While no building restrictions are contained in the recorded plat of this subdivision, all contracts of sale and deeds of lots given by the platters contained restrictions in harmony with the foregoing representations. It is undisputed that all lots sold in said subdivision by defendants Curry, including the lots upon which defendants contemplate erecting a store building, were sold subject to residential restrictions. The contract under which defendants Kobinson, Levin, and Wetsman hold the corner upon which they contemplate and began the erection of the structure objected to by complainants is dated December 29, 1910, and contains the following language:

“That no business house, saloon, public schools, churches, store houses, manufactories, apartment houses, double houses, flats, or public places of any sort shall be erected on said lot that may be considered an annoyance on a private residence street; it being the intention that only one private dwelling shall be erected on or occupy each lot herein described. That, as a part and further consideration of the sale as [460]*460hereby made, the parties of the second part shall erect on said lot a suitable private dwelling at least two stories high, to cost not less than $4,000; said dwelling to be not less than 40 feet from the front line of said lot and not less than 10 feet from the southerly line of said lot 10. No barn or outbuilding to be erected nearer to the said lot line than 60 feet and shall not build any building for the purpose of carrying on business thereon.”

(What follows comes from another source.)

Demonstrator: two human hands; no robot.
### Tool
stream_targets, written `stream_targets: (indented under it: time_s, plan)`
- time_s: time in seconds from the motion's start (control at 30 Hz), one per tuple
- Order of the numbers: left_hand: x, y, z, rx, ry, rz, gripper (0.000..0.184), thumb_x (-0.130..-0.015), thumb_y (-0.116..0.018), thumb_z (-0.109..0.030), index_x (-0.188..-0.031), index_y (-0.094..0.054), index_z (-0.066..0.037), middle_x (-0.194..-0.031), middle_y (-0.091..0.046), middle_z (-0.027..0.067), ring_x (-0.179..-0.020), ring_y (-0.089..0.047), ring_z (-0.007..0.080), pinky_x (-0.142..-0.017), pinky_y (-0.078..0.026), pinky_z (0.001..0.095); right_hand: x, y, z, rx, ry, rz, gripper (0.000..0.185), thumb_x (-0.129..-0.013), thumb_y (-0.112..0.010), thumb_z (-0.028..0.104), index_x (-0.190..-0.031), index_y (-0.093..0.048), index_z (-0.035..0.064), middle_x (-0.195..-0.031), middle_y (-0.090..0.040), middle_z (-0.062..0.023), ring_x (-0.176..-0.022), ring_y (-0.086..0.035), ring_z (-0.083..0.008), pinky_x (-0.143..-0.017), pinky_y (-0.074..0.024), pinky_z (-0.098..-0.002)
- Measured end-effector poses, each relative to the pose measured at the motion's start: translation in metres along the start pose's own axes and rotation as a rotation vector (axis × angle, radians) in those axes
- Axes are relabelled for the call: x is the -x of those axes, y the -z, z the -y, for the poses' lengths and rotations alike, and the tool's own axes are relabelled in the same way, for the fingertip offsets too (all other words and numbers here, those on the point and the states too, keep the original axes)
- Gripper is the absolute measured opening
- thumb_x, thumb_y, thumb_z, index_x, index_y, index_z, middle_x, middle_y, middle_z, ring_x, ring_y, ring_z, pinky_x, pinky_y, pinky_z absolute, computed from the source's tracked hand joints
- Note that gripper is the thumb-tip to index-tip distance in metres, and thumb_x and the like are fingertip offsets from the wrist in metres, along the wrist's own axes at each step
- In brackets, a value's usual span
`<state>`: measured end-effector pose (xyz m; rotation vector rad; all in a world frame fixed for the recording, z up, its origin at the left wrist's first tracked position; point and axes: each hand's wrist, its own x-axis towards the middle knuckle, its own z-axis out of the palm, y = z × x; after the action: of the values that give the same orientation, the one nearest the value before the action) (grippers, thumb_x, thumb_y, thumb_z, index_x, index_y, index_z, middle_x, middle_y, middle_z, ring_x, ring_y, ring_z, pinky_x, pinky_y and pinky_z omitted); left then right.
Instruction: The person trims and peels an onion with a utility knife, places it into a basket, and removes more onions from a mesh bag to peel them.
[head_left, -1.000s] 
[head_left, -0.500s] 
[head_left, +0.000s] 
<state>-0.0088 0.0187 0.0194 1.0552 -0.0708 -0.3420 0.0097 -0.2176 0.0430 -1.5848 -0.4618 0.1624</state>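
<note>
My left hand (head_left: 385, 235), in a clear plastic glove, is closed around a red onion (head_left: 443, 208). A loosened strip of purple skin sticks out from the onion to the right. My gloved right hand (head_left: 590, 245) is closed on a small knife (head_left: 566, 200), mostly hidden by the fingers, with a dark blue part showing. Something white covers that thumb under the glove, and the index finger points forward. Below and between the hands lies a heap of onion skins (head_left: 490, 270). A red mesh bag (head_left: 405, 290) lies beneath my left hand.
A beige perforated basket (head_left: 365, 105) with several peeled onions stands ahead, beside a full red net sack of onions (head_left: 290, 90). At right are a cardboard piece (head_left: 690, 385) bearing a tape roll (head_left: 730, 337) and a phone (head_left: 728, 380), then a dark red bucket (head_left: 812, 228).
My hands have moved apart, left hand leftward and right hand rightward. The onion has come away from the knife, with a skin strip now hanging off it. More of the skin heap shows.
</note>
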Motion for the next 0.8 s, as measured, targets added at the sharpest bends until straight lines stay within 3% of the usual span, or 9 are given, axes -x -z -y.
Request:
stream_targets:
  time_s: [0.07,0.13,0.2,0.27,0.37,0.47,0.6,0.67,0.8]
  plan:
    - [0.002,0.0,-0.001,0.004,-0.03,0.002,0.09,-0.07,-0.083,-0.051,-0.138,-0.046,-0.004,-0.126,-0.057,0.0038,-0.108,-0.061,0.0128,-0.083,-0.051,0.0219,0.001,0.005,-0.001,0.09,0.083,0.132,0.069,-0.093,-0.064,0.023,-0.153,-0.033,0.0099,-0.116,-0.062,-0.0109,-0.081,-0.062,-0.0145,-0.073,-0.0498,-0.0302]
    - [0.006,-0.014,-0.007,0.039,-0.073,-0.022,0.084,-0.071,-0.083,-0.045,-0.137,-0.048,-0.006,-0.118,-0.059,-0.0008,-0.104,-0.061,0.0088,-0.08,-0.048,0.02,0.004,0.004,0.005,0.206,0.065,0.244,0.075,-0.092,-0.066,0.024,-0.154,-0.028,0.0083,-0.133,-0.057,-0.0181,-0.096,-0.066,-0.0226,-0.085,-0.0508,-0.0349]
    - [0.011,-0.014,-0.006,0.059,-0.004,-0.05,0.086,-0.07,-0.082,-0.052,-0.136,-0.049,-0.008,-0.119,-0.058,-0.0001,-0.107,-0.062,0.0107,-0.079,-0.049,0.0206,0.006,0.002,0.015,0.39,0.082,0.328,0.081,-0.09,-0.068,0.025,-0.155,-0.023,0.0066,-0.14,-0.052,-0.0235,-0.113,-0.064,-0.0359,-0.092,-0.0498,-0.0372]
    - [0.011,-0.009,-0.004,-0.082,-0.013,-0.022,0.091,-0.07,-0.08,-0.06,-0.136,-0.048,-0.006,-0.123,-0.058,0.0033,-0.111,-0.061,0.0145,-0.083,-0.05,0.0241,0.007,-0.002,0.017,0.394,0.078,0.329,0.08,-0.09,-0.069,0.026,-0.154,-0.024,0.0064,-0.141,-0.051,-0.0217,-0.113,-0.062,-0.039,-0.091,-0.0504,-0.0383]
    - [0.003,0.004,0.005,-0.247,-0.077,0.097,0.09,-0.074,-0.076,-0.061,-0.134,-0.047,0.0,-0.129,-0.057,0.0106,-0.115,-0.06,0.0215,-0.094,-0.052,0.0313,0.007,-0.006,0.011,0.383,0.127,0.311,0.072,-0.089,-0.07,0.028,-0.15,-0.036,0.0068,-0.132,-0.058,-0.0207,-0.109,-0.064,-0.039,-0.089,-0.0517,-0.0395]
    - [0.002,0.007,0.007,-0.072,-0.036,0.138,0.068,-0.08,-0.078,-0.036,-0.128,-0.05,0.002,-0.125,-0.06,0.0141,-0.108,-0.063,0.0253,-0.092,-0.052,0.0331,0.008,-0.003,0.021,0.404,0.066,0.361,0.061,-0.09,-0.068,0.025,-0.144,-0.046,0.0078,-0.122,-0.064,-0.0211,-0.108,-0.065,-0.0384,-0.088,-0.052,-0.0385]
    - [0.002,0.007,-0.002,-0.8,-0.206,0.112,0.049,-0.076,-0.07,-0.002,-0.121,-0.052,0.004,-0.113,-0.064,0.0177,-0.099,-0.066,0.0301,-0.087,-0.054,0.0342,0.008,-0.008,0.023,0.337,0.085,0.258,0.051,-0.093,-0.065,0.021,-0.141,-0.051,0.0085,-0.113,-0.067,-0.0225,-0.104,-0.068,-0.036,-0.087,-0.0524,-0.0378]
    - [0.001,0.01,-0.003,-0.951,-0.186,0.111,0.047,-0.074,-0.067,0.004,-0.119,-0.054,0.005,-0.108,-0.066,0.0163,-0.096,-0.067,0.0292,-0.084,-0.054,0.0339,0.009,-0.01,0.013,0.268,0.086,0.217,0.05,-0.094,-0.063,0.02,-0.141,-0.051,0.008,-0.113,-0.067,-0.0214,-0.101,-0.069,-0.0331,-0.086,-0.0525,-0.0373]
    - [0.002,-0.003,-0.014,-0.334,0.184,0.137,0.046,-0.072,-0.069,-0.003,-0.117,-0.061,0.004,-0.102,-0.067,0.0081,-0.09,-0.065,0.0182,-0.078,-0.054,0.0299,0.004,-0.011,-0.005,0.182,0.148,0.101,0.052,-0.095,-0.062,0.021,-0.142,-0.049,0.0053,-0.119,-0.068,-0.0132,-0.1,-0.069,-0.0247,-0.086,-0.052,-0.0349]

The testimony shows clearly that these restrictions were familiar to the defendants who propose erecting the store, and that they had tentative plans prepared and started the work by digging a small trench outlining the limits of the proposed building, to test the attitude of residents in the district and in anticipation of possible litigation. Defendant Robinson testifies:

“When we got this contract, we saw that the restrictions were there and we spoke to Mr. Potter (Curry’s agent) about it. * * * I said, ‘Being as I want to put up some stores, I want to see if there is anything to prevent it.’ * * * Mr. Potter said he would put out the sign there that there would be stores.^ * * :t: That was done simply as a matter of business, that we were putting up stores there. We dug a trench about a foot wide and a foot or fifteen inches deep. We began that about four months ago and I understand the suit followed. * * * I have not exactly bought any material for it.”

Witness further testifies:

“Mr. Charles F. Curry was the man I talked with. I asked about putting up more stores. * * * He said, ‘You know it has restrictions;’ and he says that ‘there might be some trouble;’ that is all he said.”

As late as July 22, 1910, defendant Charles F. Curry filed a bill of complaint in the Wayne circuit court in chancery against certain parties to restrain them from erecting a two-family flat upon lots 138-139 of said subdivision, alleging the same was in violation of the building restrictions; that he was bound [461]*461to enforce the same for the protection of himself and others to whom he had sold lots; and that the erection of said flat would result in irreparable damage to himself and all resident owners on Currystone avenue.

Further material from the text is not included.